[Stored dataset items]
=-=-=-=-=

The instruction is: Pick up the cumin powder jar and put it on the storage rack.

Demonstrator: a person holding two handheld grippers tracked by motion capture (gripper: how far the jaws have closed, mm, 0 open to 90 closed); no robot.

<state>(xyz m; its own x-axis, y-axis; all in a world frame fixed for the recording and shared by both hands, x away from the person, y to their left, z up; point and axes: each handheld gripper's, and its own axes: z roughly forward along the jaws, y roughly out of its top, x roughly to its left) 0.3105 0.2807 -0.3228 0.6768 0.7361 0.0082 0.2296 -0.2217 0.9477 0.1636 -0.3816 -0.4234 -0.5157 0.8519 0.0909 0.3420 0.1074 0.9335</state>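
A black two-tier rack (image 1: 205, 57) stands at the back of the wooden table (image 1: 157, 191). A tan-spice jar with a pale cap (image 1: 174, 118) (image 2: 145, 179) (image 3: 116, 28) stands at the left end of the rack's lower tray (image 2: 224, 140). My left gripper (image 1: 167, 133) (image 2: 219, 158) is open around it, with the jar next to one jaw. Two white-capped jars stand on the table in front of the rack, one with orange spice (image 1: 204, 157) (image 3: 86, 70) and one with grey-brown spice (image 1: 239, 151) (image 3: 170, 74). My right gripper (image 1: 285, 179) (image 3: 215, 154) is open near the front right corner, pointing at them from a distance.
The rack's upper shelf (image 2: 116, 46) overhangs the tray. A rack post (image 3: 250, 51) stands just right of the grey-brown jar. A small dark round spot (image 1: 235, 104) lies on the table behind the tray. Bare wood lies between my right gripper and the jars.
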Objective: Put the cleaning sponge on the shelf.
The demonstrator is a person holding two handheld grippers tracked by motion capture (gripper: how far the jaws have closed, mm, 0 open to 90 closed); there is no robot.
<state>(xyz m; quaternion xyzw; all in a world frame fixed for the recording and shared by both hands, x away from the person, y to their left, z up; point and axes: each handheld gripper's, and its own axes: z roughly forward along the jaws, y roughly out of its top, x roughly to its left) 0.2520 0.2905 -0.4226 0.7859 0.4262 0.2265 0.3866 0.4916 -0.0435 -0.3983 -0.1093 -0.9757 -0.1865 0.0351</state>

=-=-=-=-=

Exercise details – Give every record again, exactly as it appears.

Answer for this exercise –
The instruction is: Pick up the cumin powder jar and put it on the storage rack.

Demonstrator: a person holding two handheld grippers tracked by motion capture (gripper: how far the jaws have closed, mm, 0 open to 90 closed); no robot.

<state>(xyz m; its own x-axis, y-axis; all in a world frame fixed for the recording and shared by both hands, x away from the person, y to their left, z up; point and axes: each handheld gripper's, and its own axes: z roughly forward along the jaws, y roughly out of its top, x roughly to its left) 0.3105 0.2807 -0.3228 0.6768 0.7361 0.0082 0.2296 -0.2217 0.9477 0.1636 -0.3816 -0.4234 -0.5157 0.8519 0.0909 0.3420 0.1074 0.9335</state>
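A black two-tier rack (image 1: 205, 57) stands at the back of the wooden table (image 1: 157, 191). A tan-spice jar with a pale cap (image 1: 174, 118) (image 2: 145, 179) (image 3: 116, 28) stands at the left end of the rack's lower tray (image 2: 224, 140). My left gripper (image 1: 167, 133) (image 2: 219, 158) is open around it, with the jar next to one jaw. Two white-capped jars stand on the table in front of the rack, one with orange spice (image 1: 204, 157) (image 3: 86, 70) and one with grey-brown spice (image 1: 239, 151) (image 3: 170, 74). My right gripper (image 1: 285, 179) (image 3: 215, 154) is open near the front right corner, pointing at them from a distance.
The rack's upper shelf (image 2: 116, 46) overhangs the tray. A rack post (image 3: 250, 51) stands just right of the grey-brown jar. A small dark round spot (image 1: 235, 104) lies on the table behind the tray. Bare wood lies between my right gripper and the jars.
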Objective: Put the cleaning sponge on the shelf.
The demonstrator is a person holding two handheld grippers tracked by motion capture (gripper: how far the jaws have closed, mm, 0 open to 90 closed); there is no robot.
<state>(xyz m; quaternion xyzw; all in a world frame fixed for the recording and shared by both hands, x away from the person, y to their left, z up; point and axes: each handheld gripper's, and its own axes: z roughly forward along the jaws, y roughly out of its top, x roughly to its left) 0.2520 0.2905 -0.4226 0.7859 0.4262 0.2265 0.3866 0.4916 -0.0435 -0.3983 -0.1093 -0.9757 -0.1865 0.0351</state>

There's nothing left to add to the output.